Applicants from MSIs who do not have an active award through XSEDE or ACCESS, or previous allocations via SDSC’s HPC@UC or HPC@MSI programs, can receive up to 500,000 core hours (or GPU-hour equivalent) on Expanse. Full details of eligibility and terms of the awards can be found here.

“I am excited about the launch of this new initiative, which is modeled on a previous successful effort focused on researchers at University of California campuses,” said Nicole Wolter, an SDSC user support specialist. “In addition, HPC@MSI furthers our goals of reaching a broader community.”

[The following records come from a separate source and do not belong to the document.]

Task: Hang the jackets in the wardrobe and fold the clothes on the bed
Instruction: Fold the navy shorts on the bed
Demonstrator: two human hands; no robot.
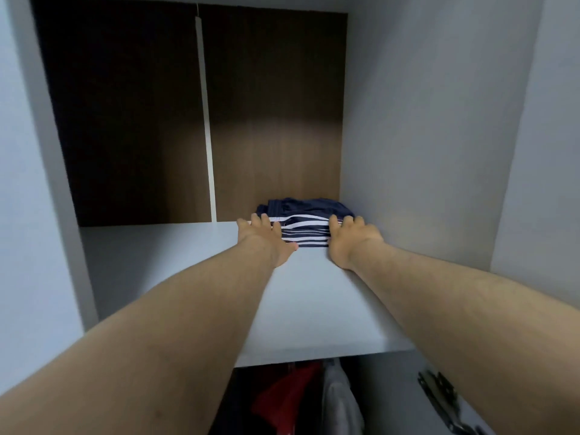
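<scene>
Both bare arms reach deep into the upper compartment of the wardrobe (53, 158), where a folded navy garment with white stripes (309, 226) lies on the white shelf (175, 262). It sits at the back right of that shelf, close to the dark wood-grain back panel (276, 120) and near the pale right side wall (423, 136). The left hand (265, 238) rests on the garment's left end with its fingers spread and laid over the top of the fabric, the thumb stretched along the front edge. The right hand (353, 241) rests on the right end in much the same way, fingers lying over the top and the heel of the hand down on the shelf. Neither hand is clenched; both lie loosely on the cloth, touching it rather than pinching it, though the undersides of the fingers are hidden. A narrow white strip (205, 120) runs upright down the back panel, left of the garment. Below the shelf's front edge, a red garment (282, 400) and a grey garment (340, 400) show side by side in the lower compartment, and a metal hinge (439, 394) sits at the lower right.
</scene>
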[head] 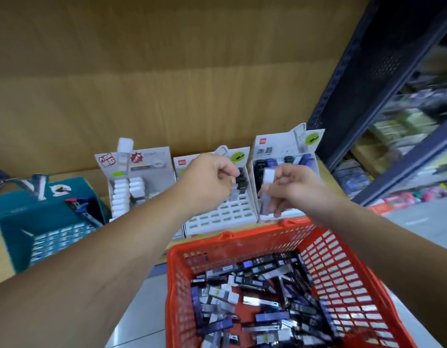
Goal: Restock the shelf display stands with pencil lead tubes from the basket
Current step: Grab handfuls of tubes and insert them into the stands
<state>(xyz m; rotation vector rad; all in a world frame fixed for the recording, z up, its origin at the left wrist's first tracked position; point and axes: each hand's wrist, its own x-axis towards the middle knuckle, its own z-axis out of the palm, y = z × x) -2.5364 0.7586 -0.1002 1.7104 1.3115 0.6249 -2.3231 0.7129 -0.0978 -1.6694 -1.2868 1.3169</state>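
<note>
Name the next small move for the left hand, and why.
Probably seat the tube. The left hand appears to pinch a dark tube over the back rows of the middle stand, where most front slots look empty. Press it down into a free slot, then let go. The right hand already holds pale tubes for the next fill.
</note>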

Resources offered through the HPC@MSI program include:

  • Expanse CPU resource: ~5 PFlop/s system featuring 728 nodes, each with two 64-core AMD EPYC 7742 processors, 256 GB memory and 4 large memory nodes, each with two 64 core AMD EPYC 7742 processors and 2 TB of memory;
  • Expanse GPU resource: 52 GPU nodes, each with 4 V100 GPUs/node;
  • Data Resources: Over 12 PB of high-speed storage made available via Lustre parallel file systems, as either short term Performance Storage used for temporary files, or long term, non-purged Project Storage that persists for the life of the project. A Durable Storage resource provides a second copy of all data in Project Storage file system;
  • Applications: A large installed base of applications for HPC and big data analytics; and
  • Expertise: SDSC staff have broad expertise in the application of advanced computing and stand ready to assist users in making the best use of these resources for research.